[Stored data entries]
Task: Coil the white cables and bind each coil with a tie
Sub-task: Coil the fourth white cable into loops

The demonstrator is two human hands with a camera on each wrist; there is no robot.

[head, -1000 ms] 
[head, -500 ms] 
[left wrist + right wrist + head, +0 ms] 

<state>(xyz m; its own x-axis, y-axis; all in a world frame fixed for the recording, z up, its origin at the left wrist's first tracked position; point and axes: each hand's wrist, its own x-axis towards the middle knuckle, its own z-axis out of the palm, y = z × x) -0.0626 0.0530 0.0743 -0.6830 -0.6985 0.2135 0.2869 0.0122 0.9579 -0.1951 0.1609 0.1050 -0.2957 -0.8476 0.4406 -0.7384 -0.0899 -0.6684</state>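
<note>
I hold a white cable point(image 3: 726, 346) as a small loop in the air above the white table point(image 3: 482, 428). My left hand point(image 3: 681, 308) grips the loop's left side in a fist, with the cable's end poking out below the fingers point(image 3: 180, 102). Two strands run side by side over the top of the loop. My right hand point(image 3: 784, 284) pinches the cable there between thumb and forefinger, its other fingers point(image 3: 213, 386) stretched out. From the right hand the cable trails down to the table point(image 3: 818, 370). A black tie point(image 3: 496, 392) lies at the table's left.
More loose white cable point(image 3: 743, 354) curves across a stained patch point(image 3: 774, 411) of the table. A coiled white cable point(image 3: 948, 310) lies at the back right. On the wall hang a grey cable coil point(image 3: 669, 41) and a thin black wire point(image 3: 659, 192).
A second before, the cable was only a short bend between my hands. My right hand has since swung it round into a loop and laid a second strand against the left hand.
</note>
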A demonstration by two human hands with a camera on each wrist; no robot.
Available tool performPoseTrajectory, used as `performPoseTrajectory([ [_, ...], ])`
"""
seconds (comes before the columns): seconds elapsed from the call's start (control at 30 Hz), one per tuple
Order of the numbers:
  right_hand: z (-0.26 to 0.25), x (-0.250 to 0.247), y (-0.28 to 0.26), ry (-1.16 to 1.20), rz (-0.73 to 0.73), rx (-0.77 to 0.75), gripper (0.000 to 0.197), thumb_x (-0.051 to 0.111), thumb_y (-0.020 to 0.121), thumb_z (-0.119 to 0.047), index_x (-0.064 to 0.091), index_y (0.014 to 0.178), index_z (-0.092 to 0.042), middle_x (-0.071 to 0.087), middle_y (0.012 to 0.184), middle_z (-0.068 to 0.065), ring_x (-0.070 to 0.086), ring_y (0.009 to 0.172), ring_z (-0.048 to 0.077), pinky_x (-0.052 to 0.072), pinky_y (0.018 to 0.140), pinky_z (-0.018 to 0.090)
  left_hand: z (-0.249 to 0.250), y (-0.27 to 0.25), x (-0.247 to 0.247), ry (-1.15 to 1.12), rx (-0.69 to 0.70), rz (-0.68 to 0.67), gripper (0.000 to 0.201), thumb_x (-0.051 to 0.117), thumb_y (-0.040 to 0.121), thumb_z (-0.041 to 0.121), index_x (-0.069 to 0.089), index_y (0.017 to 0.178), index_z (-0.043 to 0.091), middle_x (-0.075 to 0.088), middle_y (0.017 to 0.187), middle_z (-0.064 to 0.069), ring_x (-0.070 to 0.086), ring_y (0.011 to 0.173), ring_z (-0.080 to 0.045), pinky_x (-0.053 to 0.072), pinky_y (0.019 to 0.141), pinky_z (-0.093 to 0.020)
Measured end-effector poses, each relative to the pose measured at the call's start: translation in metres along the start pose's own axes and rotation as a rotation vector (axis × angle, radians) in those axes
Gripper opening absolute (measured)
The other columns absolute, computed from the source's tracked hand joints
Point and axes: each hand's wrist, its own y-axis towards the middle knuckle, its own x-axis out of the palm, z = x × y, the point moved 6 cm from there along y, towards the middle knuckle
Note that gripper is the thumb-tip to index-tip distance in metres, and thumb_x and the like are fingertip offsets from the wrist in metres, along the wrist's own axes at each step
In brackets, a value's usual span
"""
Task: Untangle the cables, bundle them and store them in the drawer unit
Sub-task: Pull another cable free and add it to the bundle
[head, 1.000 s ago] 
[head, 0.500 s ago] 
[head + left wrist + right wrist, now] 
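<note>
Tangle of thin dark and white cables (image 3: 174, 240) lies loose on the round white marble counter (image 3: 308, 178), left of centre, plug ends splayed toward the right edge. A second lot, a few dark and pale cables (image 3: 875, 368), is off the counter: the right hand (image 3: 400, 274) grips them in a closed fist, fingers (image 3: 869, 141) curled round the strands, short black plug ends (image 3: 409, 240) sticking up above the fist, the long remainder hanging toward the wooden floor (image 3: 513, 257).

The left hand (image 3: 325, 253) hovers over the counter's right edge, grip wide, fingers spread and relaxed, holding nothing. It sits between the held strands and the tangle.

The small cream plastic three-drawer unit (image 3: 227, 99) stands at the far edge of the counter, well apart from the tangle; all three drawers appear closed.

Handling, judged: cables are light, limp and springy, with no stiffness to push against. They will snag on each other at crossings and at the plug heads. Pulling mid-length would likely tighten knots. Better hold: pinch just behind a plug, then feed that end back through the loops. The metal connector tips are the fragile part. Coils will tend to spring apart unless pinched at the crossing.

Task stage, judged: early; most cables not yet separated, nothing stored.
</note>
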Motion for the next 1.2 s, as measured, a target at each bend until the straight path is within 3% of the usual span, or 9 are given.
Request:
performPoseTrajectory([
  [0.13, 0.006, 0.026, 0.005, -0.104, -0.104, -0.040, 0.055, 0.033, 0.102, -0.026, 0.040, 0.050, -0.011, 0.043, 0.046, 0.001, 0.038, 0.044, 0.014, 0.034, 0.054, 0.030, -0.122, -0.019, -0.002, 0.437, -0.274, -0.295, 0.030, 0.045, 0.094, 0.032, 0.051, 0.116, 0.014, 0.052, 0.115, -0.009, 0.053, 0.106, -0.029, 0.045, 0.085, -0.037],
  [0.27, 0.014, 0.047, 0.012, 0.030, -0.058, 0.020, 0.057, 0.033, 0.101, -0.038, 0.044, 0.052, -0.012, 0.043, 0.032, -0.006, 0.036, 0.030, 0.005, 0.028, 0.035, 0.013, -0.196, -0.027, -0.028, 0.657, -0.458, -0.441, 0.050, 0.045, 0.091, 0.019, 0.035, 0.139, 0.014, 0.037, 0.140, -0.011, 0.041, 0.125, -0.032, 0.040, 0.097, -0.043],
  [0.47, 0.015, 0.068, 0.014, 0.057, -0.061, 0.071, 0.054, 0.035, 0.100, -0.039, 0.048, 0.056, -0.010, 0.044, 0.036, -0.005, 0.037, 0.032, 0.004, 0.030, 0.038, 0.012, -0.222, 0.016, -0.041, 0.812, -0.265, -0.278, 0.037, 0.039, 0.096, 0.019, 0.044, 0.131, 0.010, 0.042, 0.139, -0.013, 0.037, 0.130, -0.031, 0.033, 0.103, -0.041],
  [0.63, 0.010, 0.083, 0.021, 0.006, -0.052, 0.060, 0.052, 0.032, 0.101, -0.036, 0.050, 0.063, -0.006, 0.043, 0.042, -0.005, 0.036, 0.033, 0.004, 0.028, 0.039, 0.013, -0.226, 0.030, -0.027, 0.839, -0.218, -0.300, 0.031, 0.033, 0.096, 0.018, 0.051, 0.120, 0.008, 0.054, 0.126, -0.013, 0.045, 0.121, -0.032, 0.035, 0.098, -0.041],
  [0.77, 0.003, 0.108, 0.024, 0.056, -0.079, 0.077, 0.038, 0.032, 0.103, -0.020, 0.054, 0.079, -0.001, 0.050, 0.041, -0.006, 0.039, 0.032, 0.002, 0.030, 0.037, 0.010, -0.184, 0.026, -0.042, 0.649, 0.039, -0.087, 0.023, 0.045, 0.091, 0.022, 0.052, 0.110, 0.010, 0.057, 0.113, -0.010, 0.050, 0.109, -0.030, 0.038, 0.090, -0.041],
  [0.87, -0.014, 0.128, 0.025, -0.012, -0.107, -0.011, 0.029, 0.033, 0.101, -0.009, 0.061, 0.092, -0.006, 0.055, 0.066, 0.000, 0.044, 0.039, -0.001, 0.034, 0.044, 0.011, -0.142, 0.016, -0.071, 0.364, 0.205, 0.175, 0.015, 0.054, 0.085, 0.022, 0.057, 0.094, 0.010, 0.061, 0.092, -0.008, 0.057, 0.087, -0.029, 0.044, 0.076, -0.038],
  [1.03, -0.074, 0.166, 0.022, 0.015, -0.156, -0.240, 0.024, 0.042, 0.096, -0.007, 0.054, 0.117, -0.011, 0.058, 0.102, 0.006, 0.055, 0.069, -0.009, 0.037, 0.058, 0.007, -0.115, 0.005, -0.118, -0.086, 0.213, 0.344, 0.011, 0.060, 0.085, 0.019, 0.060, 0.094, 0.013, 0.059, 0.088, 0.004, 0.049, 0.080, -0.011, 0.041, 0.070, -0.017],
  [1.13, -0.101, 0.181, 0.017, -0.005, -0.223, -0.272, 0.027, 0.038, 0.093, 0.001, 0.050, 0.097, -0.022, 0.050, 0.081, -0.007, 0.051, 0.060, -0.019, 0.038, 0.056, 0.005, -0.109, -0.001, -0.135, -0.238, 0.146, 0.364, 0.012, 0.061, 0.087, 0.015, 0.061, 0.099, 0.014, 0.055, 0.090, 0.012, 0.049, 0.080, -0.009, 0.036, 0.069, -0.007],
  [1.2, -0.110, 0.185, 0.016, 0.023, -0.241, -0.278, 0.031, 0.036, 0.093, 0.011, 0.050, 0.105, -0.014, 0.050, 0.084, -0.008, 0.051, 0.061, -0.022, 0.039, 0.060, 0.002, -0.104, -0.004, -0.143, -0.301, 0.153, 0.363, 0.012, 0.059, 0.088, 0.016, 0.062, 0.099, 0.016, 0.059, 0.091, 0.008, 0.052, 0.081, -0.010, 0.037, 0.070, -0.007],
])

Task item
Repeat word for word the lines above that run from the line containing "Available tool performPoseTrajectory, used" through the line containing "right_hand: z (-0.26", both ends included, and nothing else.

Solution
Available tool performPoseTrajectory, used as `performPoseTrajectory([ [_, ...], ])`
"""
seconds (comes before the columns): seconds elapsed from the call's start (control at 30 Hz), one per tuple
Order of the numbers:
  right_hand: z (-0.26 to 0.25), x (-0.250 to 0.247), y (-0.28 to 0.26), ry (-1.16 to 1.20), rz (-0.73 to 0.73), rx (-0.77 to 0.75), gripper (0.000 to 0.197), thumb_x (-0.051 to 0.111), thumb_y (-0.020 to 0.121), thumb_z (-0.119 to 0.047), index_x (-0.064 to 0.091), index_y (0.014 to 0.178), index_z (-0.092 to 0.042), middle_x (-0.071 to 0.087), middle_y (0.012 to 0.184), middle_z (-0.068 to 0.065), ring_x (-0.070 to 0.086), ring_y (0.009 to 0.172), ring_z (-0.048 to 0.077), pinky_x (-0.052 to 0.072), pinky_y (0.018 to 0.140), pinky_z (-0.018 to 0.090)

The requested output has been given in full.